A Personal Tribute to Vietnam Veterans (Remembering Letters from Pen Pals of Long Ago)

Linda Buishas

Over 50 years have passed since I received your last letters. As I scattered them onto my table, the tattered, yellowed envelopes with faded postmarks and long-forgotten “APO”s and “FPO”s reminded me of how receiving them once gave my young heart a thrill. Bittersweet memories and unbidden feelings float over me like a priceless old blanket, taken out from safe-keeping, comforting me now with stitching of long-forgotten innocence and tears mended over to soothe the pain. I could never discard them. They are glimpses of the most controversial and heartbreaking time of our youth. Every letter you wrote made me feel important. Every word you wrote was important to me.

Thank you for faithfully writing to an innocent, young girl who could never know what you endured, nor would you want her to. My enjoyment in writing to you didn’t compare to hearing from you. It was one of the highlights of my week. During the years you gave for us, when your lives were turned inside out, you took me to places I would never see and vicariously through horrors and emotions I’d never experience. As I held your letters in my hand, for the first time in decades, I remembered the ache of your absence. Fears for your safety washed over me again, followed by relief that you came home.

While I was taking exams and attending weddings of our mutual friends, many of you were enduring monsoons, dodging “booby” traps, and being attacked and wounded. Sitting in the back pews of the church next door, every morning before class, I prayed that God would protect you and that you would come home soon. When too many of our childhood friends didn’t, I cried until I had no more tears.

You called me Best Buddy, Friend, Sweetheart, Love, and other things you never would’ve said in person.

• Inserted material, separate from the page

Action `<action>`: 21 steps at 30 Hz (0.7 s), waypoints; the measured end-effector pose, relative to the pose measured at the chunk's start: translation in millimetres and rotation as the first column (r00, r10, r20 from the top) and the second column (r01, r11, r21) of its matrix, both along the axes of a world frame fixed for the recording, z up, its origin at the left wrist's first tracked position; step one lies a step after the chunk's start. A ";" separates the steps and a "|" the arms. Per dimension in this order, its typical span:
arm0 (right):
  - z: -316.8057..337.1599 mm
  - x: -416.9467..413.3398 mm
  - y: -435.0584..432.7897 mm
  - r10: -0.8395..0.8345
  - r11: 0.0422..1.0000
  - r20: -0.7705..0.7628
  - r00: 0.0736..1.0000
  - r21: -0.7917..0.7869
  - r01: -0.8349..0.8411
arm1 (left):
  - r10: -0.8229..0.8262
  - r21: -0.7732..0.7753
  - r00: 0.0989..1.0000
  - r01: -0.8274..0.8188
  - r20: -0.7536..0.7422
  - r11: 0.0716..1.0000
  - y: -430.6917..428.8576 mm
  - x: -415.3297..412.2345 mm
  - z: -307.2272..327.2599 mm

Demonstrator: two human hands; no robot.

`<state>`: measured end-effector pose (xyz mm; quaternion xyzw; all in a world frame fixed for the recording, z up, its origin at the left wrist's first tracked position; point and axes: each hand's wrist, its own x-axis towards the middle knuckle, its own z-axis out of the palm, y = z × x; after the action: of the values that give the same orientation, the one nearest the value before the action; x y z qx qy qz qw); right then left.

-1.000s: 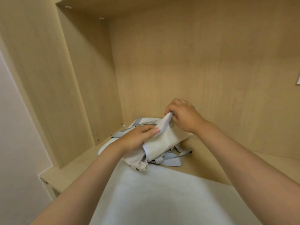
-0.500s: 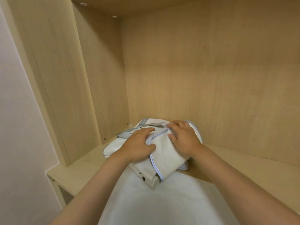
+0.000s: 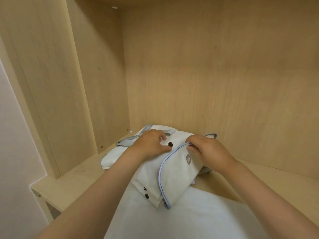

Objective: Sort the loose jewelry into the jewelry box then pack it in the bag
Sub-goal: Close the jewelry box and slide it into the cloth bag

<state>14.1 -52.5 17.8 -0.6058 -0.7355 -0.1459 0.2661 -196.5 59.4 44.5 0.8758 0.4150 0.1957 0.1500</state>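
Observation:
A cream fabric bag point(image 3: 174, 176) with pale blue piping and grey straps lies on the wooden shelf point(image 3: 72, 180) inside a cabinet. My right hand point(image 3: 207, 152) pinches the piped edge of the bag's flap near its top. My left hand point(image 3: 150, 144) rests on the bag's body, fingers bent beside a dark snap button point(image 3: 170, 144). Two more snaps show at the bag's near corner. No jewelry or jewelry box is visible.
The cabinet's side panel point(image 3: 103, 83) stands close on the left and its back panel point(image 3: 224, 83) right behind the bag. A white cloth point(image 3: 181, 219) covers the near part of the shelf. A white wall point(image 3: 13, 152) borders the far left.
The flap, held up a second ago, came down over the bag under both hands. Now my right hand pinches its piped edge and a snap button shows by my left hand.

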 end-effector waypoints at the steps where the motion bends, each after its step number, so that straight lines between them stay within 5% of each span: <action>1: -2.2 -0.7 -0.9 0.023 1.000 -0.045 0.999 0.010 -0.023 | -0.002 0.019 1.000 0.002 -0.011 1.000 0.7 1.8 -1.0; 7: -3.4 -11.2 9.7 0.144 0.989 -0.256 0.956 -0.003 -0.149 | 0.010 0.069 0.998 -0.015 0.067 0.998 -3.3 -1.5 -3.8; 13: -17.5 -30.5 32.0 0.145 0.978 -0.343 0.928 0.192 -0.082 | -0.022 -0.184 0.964 0.073 0.266 0.980 2.7 -8.9 -5.6; 21: -30.5 -35.8 40.9 0.275 0.881 -0.110 0.955 0.427 -0.204 | -0.083 -0.377 0.878 0.286 0.471 0.881 4.3 -19.5 -6.9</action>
<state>-21.7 -11.5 -12.6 -0.4503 -0.7327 -0.2119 0.4642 -216.0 63.7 37.6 0.7884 0.3154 0.2755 0.4505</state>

They were always understood as tender endearments inspired by wartime loneliness. You were charming, respectful, and kind. You gave me glimpses of not only who you were, but who I was in your eyes, if only in that moment. Anticipation of your letters influenced my days, and your word-pictures infiltrated my heart. Part of my growing up and my impression of what men should be was because of you. You once wrote, “I am fighting for everything a man should stand for.” That’s how I saw you.

I listened to songs you mentioned to feel you weren’t so far away. I read the lyrics to songs you wrote. You made me feel important with your words, “Tell me what you think.”

When you wrote that “Dear John” letters from other girls were casualties of war, I sensed your breaking heart. It stung a little when you wrote of new loves, because your letters made me feel that you belonged to me.

Thank you for the photos and for entertaining me with descriptions of your “lighter” duties and days off. When you kept things light, I guessed it was to protect me and for a little respite for yourself. But when you wrote, “Everything in Nam is Peaches and Cream,” I wasn’t fooled. Then there were the letters that I ached over, yet was grateful to hear your heart. You wrote M14s were called “people killers.” You called Nam the “Green Hell.” You accused yourself of being heartless for “having to kill to live.” You said, “I wonder which buddy will fall beside me, or will it be me?” You spared me the description of visions you said you “could never erase” and shared other anguished thoughts I could never repeat.

When you said, “No one cares,” I was crushed; so helpless to protect you from so much disrespect and abuse. I could only hope that knowing you were loved would comfort you and that the laughter, hugs, and kisses when you returned would drown out the deafening “voices,” but, sadly, for too many, it wasn’t enough, and for others it was too late or never to be.

Thank you for caring enough to ask about my “loves,” my family, my schooldays, and social life, for making me laugh as you questioned my choice of boyfriends, for the brotherly advice, the teasing, and even the “Dear Jane” letter, compassionately written. Each letter was unique to its sender, but every single one ended in “Write back soon.” I hope I didn’t let you down.

Thank you from the bottom of my heart for serving a country that seemed so unworthy. Never doubt that you have always been loved, appreciated, and respected by more of us than you could possibly know. I am so very proud to have been a tiny part of your life during such an impressionable part of mine.

I leave you with little pieces of a song we heard repeatedly during those unforgettable years, adapted from Ecclesiastes 3:1-8: “A time to be born, A time to die, A time to plant, A time to reap, A time to kill, A time to heal, A time to laugh, A time to weep, A time to dance, A time to mourn, A time of love, A time of hate, A time of war, A time for peace. I swear it’s not too late.”

One of my greatest wishes is that every good seed you have planted you are reaping, and that the years have brought healing, laughter, dancing, love, and peace.

“To everything (Turn, turn, turn). There is a season (Turn, turn, turn). And a time to every purpose under Heaven.”